=== Section Start ===
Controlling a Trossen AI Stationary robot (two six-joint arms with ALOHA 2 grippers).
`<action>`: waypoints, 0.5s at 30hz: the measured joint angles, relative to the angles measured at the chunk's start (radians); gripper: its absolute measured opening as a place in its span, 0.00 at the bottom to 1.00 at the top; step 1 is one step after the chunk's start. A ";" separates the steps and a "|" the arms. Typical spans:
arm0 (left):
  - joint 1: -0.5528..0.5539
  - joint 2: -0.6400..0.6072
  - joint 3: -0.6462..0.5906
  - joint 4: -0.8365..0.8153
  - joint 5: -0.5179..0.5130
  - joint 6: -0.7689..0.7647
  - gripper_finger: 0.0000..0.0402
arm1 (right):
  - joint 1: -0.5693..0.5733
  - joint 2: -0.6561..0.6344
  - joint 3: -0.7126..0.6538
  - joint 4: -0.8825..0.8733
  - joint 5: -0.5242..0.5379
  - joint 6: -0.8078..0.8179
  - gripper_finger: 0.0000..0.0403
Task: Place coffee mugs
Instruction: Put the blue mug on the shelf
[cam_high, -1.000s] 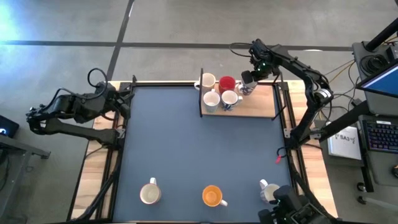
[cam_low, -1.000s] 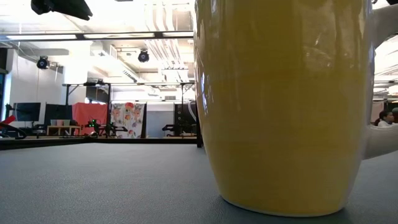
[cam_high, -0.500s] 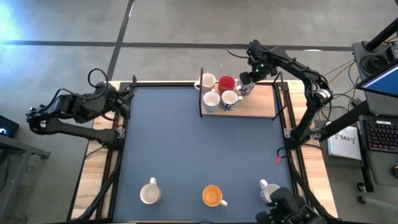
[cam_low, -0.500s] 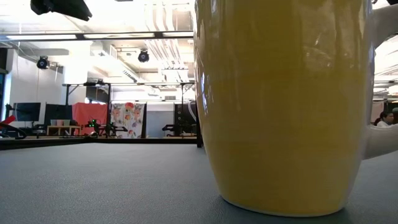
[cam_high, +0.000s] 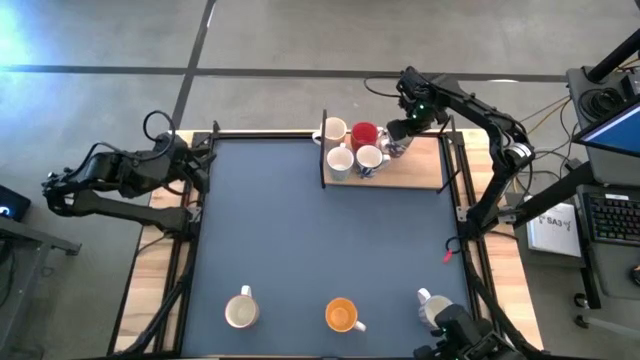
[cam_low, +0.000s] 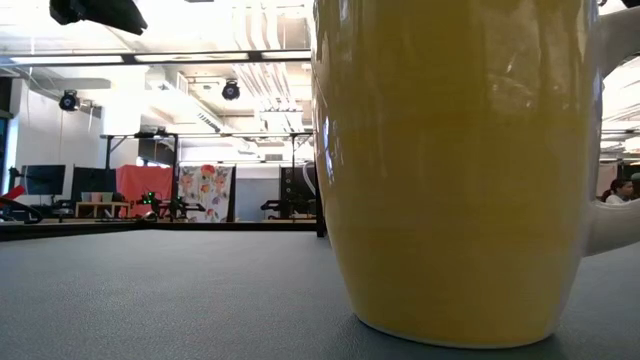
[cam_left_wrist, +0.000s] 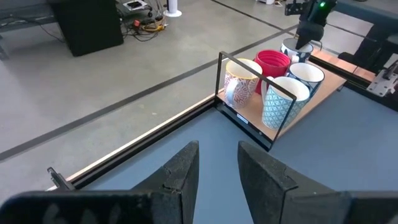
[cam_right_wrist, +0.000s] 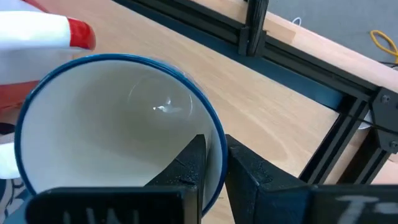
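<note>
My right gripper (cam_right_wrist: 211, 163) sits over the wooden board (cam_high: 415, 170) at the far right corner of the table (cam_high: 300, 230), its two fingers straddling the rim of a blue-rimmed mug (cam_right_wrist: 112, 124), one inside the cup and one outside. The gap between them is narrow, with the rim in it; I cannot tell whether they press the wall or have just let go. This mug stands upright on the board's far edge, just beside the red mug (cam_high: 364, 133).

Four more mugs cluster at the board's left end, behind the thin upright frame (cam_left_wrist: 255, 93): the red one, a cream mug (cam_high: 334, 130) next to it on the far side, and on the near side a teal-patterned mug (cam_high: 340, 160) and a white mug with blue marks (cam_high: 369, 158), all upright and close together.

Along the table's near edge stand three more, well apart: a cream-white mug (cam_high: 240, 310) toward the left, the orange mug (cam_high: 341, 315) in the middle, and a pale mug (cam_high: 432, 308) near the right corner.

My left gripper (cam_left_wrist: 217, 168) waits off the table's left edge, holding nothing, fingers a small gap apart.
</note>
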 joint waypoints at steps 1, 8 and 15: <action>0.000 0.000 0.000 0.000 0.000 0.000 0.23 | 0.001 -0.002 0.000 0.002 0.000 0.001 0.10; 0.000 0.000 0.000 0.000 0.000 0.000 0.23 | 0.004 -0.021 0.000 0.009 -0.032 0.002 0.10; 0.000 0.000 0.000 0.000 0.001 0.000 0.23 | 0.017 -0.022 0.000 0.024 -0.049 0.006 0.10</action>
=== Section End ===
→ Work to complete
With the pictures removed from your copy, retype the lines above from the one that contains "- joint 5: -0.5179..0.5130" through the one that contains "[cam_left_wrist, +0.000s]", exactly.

→ Your solution
  - joint 5: -0.5179..0.5130
  - joint 6: -0.7689..0.7647
  - gripper_finger: 0.0000..0.0402
arm1 (right):
  - joint 1: -0.5693..0.5733
  - joint 2: -0.6561..0.6344
  - joint 3: -0.7126..0.6538
  - joint 4: -0.8825..0.8733
  - joint 5: -0.5242..0.5379
  - joint 6: -0.8078..0.8179
  - gripper_finger: 0.0000..0.0403
Task: Place coffee mugs
Instruction: Put the blue mug on the shelf
[cam_high, -1.000s] 
[cam_low, -1.000s] 
[cam_high, -0.500s] 
[cam_low, -0.500s] 
[cam_high, +0.000s] 
[cam_low, +0.000s] 
[cam_left_wrist, +0.000s] 

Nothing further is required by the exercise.